> To do
Of the lines in the material below, print only those from the one containing "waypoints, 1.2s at" to the one containing "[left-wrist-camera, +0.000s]", ends included, exactly as written and without pictures.
*** Data for review Section Begins ***
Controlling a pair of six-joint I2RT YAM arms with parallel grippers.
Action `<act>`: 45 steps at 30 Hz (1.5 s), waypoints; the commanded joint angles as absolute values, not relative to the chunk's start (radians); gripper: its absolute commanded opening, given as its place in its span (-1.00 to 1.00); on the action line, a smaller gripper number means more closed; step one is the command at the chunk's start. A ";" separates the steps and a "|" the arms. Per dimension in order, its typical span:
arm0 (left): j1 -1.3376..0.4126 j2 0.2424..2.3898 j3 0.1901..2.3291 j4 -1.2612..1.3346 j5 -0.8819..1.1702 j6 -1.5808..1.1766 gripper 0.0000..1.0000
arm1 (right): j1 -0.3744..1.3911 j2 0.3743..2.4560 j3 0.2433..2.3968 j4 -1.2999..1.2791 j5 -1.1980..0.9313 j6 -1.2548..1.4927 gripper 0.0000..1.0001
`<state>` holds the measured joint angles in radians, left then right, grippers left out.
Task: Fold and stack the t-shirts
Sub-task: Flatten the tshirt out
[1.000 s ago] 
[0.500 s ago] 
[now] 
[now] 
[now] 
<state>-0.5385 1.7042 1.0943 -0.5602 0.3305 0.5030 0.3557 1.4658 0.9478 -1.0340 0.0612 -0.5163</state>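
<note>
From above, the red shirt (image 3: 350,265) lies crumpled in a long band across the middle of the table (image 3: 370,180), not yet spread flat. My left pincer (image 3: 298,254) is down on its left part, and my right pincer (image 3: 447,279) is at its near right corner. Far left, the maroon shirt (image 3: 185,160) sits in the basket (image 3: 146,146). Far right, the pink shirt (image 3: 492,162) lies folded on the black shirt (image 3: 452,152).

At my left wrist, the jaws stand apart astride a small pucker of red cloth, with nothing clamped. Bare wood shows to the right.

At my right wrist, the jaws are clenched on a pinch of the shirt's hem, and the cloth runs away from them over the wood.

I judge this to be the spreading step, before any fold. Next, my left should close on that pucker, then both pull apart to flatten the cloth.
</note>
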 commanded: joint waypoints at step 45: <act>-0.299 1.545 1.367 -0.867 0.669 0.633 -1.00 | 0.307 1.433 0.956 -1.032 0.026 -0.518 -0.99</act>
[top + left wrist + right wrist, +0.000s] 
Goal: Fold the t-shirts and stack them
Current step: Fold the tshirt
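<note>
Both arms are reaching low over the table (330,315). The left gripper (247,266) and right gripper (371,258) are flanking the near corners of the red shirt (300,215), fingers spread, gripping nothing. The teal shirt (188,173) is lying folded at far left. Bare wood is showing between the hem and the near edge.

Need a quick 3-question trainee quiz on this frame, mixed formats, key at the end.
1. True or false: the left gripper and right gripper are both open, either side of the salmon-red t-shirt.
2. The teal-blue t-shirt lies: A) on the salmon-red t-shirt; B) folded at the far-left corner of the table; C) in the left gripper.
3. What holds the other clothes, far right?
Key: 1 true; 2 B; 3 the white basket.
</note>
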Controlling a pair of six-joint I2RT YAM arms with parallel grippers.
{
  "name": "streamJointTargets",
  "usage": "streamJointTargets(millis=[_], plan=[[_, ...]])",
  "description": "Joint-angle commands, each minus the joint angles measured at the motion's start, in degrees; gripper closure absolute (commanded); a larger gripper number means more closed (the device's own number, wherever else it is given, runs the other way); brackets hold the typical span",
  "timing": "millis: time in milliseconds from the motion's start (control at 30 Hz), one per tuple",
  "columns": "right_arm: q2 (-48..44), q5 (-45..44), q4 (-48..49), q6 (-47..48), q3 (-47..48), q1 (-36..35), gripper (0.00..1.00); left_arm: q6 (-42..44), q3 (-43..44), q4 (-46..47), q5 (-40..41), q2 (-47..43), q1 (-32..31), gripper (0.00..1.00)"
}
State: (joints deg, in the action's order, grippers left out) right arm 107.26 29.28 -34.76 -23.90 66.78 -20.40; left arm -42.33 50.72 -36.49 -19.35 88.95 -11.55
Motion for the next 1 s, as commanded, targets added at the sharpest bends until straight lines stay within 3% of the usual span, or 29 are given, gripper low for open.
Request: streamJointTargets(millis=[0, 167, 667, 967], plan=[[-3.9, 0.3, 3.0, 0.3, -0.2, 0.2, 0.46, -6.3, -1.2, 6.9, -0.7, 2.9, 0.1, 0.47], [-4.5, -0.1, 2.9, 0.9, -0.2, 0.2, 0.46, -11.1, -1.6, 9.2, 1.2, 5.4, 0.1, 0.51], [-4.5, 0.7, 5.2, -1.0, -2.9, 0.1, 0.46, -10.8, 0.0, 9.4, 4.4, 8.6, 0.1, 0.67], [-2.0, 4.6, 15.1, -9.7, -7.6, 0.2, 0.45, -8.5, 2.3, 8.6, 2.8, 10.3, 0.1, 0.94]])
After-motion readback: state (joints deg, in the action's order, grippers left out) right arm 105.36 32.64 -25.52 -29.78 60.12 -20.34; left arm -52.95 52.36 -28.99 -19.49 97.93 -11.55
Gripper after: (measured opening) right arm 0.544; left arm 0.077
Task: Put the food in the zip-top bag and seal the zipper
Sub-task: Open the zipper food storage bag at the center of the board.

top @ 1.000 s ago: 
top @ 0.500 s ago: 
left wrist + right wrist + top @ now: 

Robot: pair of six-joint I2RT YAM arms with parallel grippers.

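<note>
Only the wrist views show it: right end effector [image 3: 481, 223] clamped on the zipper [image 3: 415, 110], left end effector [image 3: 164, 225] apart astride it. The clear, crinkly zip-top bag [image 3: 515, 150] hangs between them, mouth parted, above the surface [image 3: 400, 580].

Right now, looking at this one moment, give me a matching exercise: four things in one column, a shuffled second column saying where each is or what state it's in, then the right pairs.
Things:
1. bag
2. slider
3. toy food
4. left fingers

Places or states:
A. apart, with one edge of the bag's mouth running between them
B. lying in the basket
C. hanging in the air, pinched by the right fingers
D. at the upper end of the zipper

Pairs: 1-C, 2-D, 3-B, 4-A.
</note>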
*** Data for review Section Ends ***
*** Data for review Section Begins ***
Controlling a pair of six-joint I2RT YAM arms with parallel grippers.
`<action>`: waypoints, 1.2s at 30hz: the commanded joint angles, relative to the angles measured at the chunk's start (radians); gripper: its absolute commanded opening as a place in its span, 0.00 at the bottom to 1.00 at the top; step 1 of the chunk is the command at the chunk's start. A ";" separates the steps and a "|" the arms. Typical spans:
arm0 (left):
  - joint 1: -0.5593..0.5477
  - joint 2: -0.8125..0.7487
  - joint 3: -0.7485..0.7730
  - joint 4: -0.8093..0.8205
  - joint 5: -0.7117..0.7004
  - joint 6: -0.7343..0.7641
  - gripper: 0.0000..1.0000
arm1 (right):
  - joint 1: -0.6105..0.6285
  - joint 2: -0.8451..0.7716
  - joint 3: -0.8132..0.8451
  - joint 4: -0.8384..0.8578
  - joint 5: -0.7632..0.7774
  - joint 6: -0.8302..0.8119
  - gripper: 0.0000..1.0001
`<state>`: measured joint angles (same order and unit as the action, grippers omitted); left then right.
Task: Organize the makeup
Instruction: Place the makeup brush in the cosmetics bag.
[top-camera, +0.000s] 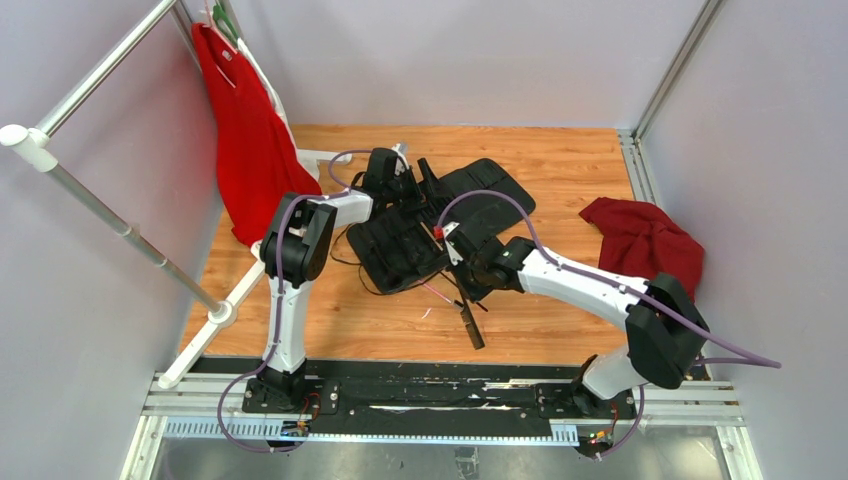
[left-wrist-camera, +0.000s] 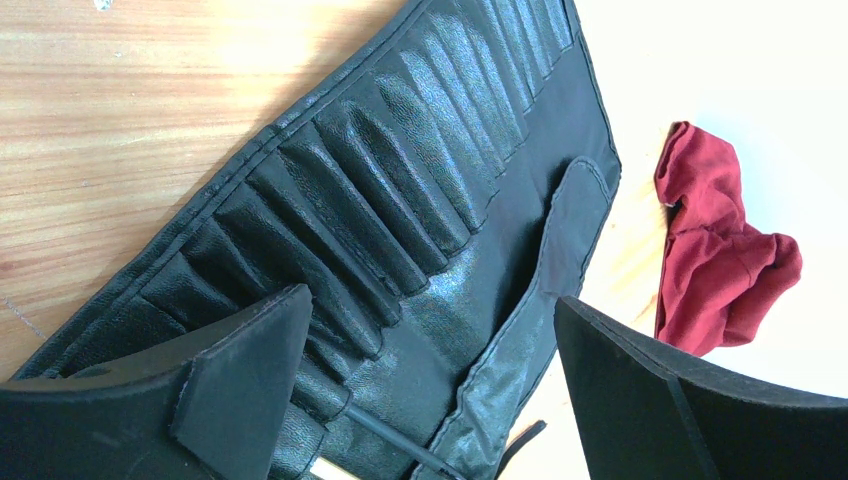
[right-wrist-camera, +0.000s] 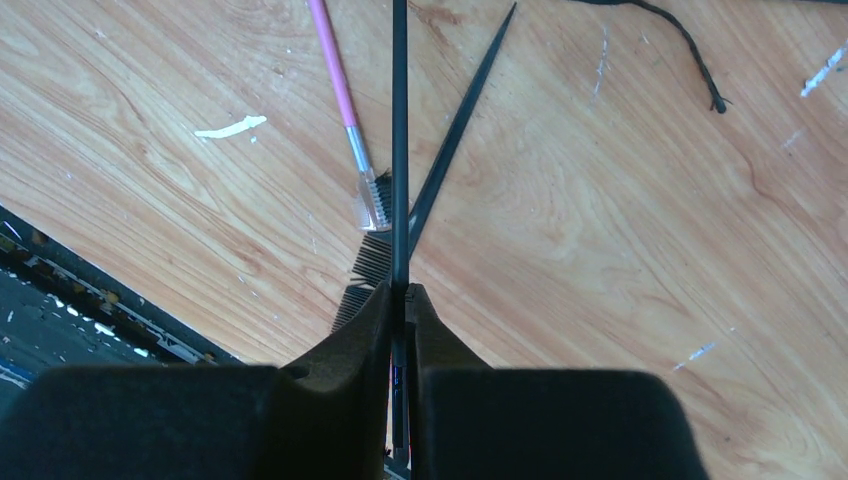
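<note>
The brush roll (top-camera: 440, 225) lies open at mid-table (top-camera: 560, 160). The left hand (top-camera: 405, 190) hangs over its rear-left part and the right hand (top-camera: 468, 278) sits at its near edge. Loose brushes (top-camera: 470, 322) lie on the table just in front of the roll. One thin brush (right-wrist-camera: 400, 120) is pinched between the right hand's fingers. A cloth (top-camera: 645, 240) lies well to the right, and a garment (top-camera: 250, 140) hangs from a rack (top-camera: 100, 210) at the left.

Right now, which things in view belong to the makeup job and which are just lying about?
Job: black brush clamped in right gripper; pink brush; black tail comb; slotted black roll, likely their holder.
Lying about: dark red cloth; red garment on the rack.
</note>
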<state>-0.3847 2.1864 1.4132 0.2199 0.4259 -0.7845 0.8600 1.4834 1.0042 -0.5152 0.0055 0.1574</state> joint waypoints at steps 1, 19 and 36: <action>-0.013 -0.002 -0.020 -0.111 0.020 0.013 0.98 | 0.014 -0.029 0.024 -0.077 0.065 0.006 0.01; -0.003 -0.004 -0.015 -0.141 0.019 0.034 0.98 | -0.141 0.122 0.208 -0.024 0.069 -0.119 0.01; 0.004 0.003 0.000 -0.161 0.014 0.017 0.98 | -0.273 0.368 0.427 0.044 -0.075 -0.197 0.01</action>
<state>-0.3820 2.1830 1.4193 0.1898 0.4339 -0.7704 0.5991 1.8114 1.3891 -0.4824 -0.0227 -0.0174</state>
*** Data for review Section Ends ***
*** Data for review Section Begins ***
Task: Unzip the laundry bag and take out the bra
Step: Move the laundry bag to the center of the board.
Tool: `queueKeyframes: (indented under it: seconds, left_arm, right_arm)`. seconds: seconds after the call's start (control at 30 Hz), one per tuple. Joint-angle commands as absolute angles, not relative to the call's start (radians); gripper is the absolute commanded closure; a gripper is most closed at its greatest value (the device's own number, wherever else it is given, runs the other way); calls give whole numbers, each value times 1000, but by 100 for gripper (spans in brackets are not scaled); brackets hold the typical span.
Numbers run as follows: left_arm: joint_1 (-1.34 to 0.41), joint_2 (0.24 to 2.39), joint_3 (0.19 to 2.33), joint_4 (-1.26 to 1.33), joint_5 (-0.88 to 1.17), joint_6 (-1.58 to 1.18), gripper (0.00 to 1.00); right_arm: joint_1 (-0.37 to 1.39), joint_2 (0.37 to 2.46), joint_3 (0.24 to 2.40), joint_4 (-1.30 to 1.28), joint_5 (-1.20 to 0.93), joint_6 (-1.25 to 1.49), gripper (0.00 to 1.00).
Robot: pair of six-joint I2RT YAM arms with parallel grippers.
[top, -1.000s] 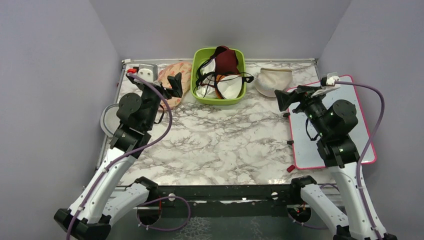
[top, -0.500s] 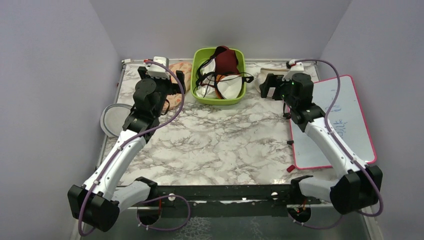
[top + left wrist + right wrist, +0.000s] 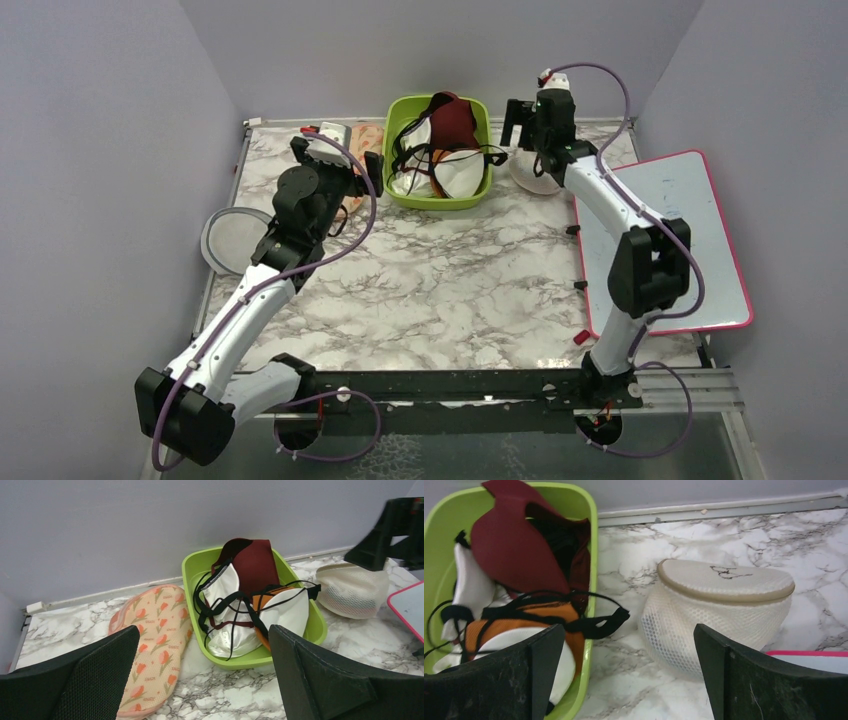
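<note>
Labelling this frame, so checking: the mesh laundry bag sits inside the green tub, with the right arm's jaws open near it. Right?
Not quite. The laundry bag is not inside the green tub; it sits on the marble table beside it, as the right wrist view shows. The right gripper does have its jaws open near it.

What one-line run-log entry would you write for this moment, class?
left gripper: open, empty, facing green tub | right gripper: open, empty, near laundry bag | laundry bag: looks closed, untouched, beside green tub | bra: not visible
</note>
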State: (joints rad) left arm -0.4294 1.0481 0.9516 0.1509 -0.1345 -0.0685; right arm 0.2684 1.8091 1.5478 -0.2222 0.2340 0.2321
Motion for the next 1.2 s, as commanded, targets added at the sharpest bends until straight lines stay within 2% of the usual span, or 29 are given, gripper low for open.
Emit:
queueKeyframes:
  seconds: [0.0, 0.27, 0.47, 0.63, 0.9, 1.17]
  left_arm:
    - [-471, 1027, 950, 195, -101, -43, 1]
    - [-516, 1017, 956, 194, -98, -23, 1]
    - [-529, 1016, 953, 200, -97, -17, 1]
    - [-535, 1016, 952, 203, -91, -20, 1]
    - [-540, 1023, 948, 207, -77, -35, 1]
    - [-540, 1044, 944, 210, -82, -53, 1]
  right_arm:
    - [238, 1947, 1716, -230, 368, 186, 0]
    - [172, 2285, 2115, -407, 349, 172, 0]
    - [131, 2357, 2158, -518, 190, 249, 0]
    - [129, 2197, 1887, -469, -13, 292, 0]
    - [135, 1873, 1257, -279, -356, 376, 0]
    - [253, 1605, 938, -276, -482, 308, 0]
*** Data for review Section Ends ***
> Task result
`<action>`: waypoints, 1.2s at 30hz: the commanded joint angles, relative to the angles measured at the chunk's start (radians); gripper: its absolute commanded opening as a place in its span, 0.00 at the bottom to 1.00 at the top; step 1 of the chunk is the command at the chunk's start. A ";" separates the steps and a "|" the arms. Typical spans:
arm0 (left):
  - joint 1: -0.5593..0.5477
  - joint 2: -0.8125..0.7487
  - joint 3: -0.7485..0.7730
  - joint 4: -0.8093..0.8205
  - joint 5: -0.7117..0.7004
  - joint 6: -0.7343..0.7641
  - gripper: 0.0000..1.0000
arm1 (right):
  - joint 1: -0.6105..0.6285
  - joint 2: -0.8451..0.7716
  - joint 3: -0.8132..0.8451
  - joint 4: -0.8384..0.8578
  - joint 5: -0.7632..0.7774
  - joint 6: -0.8302..0.8119
  - gripper: 0.0000..1.0001
`<state>`: measured joint angles (same order and unit as the action, grippers omitted); left then right.
Task: Organize the makeup
Instruction: Place the makeup brush in the cosmetics bag.
[top-camera, +0.000s] 
[left-wrist-camera, +0.000s] 

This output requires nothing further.